TASK STATEMENT: Nothing is needed except the lines below that run from the one with "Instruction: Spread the" through the one with "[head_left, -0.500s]", repeated exactly.
RECORD EXCERPTS section start
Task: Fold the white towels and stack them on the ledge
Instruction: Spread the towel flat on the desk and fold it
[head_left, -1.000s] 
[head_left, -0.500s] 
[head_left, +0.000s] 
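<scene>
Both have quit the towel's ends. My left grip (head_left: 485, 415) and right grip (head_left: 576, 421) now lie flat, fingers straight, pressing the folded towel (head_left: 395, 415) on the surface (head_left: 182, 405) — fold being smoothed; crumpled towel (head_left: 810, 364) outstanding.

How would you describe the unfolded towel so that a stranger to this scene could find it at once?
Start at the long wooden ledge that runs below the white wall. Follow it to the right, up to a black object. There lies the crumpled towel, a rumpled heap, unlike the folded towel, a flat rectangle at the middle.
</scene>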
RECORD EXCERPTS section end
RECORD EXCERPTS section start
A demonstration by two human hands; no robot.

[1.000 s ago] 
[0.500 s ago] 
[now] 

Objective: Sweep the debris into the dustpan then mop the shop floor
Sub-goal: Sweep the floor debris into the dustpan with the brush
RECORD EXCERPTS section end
ANSWER SPACE:
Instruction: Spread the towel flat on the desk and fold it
[head_left, -1.000s] 
[head_left, -0.500s] 

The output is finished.